I should mention we were a small subset of the population; everyone else had normal people problems like, "My sole child who I had at age 37 has too many activities after school every day and our 3-person family never gets to eat Chipotle for dinner together. Also Ryan and are fighting so I kicked him out of bed. And we're drowning in credit card debt." Then ten years down the line, "My kid is on drugs and I don't know what to do, and the court lets him visit Ryan's house once a month, blahblahblah…"
 

Razgriz

Sparrow
My biggest reason for having kids early was because in part I wanted to grow up with them. My dad had a total of 6 and he was young enough that when I got to high school he still wrestled with me and did spartan type races and camped out with me. Had many friends growing up and many of their dads were to old to do that stuff. I think kids will be about as expensive and you want them to be. Yeah they need food and clothing and that adds up but they don’t all need iPads, tvs in their own room and a while separate play room.
 

AntoniusofEfa

Woodpecker
You are still a boy, and the average teen female has probably more game than you.

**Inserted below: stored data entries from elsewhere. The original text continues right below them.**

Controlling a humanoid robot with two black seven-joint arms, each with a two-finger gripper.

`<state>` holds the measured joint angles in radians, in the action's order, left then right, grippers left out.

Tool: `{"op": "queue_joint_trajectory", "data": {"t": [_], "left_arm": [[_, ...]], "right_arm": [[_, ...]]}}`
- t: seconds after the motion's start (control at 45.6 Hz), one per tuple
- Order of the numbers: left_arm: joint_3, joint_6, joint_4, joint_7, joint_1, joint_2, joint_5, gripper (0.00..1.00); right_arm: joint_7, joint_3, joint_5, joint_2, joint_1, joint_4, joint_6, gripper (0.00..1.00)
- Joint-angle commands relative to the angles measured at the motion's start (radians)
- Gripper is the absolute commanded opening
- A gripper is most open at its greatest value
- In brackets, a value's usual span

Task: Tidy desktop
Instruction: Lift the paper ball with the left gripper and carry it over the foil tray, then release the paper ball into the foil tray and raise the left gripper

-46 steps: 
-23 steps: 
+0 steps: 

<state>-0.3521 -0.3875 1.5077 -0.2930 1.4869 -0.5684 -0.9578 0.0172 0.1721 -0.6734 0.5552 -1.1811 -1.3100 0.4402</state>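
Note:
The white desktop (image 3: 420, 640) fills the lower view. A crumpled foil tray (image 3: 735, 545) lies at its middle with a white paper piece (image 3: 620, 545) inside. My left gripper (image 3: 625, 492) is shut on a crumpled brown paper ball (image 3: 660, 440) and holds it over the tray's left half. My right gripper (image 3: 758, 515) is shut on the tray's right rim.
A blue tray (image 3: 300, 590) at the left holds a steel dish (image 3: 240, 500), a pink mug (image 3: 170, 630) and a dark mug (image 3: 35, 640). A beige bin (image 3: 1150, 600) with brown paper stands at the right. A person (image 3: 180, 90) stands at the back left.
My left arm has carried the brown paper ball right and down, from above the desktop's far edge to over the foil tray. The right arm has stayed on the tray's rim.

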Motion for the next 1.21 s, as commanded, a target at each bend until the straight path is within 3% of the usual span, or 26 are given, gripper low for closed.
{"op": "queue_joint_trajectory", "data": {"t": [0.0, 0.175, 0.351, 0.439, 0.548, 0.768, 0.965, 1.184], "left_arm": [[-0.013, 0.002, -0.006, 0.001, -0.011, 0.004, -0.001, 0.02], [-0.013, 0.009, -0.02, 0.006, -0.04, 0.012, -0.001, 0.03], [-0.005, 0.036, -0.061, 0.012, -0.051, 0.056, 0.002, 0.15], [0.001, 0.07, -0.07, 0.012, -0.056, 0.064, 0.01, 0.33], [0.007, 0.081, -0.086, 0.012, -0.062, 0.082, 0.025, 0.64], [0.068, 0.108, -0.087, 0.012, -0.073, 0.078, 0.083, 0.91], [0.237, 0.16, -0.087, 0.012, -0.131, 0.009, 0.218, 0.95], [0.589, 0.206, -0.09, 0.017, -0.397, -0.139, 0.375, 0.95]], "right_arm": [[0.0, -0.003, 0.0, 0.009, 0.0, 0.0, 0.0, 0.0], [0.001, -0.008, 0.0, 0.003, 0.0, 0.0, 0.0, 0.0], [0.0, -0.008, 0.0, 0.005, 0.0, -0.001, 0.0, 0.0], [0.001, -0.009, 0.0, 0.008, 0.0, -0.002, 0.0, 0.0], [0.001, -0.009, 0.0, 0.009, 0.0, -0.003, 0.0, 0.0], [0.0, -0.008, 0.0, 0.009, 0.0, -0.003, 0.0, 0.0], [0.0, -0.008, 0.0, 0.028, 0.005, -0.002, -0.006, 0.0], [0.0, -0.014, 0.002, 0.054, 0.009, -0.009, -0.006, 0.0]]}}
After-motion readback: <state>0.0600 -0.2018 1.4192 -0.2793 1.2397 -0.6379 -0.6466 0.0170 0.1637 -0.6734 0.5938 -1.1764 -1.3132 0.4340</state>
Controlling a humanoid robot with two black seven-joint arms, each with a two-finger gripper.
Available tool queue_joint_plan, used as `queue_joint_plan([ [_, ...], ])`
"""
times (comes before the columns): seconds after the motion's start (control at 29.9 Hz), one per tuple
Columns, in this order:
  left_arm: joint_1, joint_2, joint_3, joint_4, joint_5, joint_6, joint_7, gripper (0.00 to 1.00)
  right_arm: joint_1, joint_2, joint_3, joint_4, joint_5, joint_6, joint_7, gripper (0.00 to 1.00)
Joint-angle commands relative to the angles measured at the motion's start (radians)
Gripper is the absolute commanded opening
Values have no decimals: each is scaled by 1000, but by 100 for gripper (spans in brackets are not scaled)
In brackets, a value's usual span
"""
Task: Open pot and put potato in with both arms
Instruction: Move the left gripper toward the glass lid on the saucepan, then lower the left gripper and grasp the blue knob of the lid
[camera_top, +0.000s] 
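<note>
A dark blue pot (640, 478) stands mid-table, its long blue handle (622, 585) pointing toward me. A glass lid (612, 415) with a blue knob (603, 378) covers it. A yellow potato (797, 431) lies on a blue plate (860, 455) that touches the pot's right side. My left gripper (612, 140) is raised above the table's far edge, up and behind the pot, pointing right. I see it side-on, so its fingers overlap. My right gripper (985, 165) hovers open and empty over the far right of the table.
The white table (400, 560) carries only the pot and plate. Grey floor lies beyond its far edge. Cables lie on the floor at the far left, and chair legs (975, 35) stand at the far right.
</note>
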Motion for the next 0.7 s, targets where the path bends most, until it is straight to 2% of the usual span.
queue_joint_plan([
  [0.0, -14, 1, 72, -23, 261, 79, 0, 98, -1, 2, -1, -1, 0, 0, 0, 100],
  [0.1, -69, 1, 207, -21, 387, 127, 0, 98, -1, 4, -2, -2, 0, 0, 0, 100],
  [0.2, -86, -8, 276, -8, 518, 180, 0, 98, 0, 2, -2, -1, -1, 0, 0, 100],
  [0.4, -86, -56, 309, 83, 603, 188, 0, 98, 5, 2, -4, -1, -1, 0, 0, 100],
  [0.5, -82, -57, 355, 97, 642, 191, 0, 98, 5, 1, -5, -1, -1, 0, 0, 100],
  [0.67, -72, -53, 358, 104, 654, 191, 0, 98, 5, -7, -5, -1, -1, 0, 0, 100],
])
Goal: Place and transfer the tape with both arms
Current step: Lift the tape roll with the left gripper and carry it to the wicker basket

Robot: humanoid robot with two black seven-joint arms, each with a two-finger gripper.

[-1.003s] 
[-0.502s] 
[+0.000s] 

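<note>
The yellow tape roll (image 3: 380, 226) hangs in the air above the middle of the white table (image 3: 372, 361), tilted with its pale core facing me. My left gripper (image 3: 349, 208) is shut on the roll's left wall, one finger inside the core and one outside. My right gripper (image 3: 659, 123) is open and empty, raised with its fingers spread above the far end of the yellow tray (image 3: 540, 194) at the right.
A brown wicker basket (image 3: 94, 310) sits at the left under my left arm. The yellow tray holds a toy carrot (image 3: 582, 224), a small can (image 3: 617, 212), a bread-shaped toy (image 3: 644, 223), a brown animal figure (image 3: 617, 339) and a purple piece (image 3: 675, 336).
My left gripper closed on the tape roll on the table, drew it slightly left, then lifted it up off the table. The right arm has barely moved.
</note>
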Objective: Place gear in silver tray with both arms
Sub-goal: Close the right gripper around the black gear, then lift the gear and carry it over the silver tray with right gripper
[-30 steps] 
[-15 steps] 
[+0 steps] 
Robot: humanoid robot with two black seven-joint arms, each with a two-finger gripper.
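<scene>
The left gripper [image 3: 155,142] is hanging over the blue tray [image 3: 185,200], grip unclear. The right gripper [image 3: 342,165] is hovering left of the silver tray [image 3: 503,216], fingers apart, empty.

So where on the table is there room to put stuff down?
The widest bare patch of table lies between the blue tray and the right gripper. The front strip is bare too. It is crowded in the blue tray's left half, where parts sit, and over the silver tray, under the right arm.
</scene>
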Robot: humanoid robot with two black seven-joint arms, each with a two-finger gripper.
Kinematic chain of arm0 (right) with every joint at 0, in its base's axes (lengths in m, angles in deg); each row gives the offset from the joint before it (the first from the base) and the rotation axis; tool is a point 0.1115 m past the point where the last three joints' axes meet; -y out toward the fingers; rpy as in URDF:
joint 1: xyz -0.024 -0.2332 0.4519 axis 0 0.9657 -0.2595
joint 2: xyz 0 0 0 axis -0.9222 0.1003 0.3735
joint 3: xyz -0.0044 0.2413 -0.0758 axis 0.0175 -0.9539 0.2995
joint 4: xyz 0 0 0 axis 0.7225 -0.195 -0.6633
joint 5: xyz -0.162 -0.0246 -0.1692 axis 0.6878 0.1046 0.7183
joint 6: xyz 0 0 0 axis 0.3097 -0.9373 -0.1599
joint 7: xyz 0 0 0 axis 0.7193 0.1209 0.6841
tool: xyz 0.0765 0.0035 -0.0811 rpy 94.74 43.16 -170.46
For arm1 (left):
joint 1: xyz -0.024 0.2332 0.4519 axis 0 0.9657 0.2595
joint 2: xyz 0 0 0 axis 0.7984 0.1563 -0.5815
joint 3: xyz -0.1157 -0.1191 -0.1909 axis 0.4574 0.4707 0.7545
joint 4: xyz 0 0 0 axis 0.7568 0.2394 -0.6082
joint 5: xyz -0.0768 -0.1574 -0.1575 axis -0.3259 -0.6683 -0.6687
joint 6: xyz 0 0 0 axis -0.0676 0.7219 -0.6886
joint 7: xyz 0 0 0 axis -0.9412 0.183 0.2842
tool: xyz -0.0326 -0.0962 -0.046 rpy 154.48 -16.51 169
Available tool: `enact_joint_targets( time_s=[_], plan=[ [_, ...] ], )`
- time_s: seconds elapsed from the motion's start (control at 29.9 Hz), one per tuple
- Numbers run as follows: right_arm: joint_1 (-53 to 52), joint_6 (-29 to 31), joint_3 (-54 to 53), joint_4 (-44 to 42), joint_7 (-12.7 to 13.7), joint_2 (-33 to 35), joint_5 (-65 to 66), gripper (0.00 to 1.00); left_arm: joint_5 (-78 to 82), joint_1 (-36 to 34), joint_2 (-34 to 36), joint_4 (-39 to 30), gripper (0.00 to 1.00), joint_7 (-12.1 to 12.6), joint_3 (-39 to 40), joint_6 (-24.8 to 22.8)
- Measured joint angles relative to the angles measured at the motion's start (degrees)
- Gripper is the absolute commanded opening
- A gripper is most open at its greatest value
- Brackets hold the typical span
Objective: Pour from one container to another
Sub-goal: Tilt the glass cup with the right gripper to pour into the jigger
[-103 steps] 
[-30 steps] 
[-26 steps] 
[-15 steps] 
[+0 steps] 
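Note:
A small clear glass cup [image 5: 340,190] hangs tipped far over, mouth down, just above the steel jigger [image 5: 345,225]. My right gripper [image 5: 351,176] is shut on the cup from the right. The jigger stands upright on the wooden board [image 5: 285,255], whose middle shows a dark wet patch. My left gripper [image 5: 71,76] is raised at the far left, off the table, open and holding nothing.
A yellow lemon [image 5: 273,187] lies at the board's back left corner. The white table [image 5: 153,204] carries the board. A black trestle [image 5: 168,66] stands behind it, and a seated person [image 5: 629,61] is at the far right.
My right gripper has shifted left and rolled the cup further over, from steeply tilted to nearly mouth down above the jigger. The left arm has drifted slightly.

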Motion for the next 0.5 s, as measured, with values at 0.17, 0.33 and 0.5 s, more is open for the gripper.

Attractive women at your age are looking for the fun guys. Artists, bikers, world travelers and whatnot. You give off a very serious vibe, which is something that women your age do not appreciate. If I were you, I would pretend I was an artist of some sorts, and never mentioned my boring yet stable life plans. The truth is, that the west does not allow a young man to raise a family in a single earner scenario. Get over it, and adjust to the current times.

You sound too serious for your age. And this is coming from an introverted Computer Engineering major.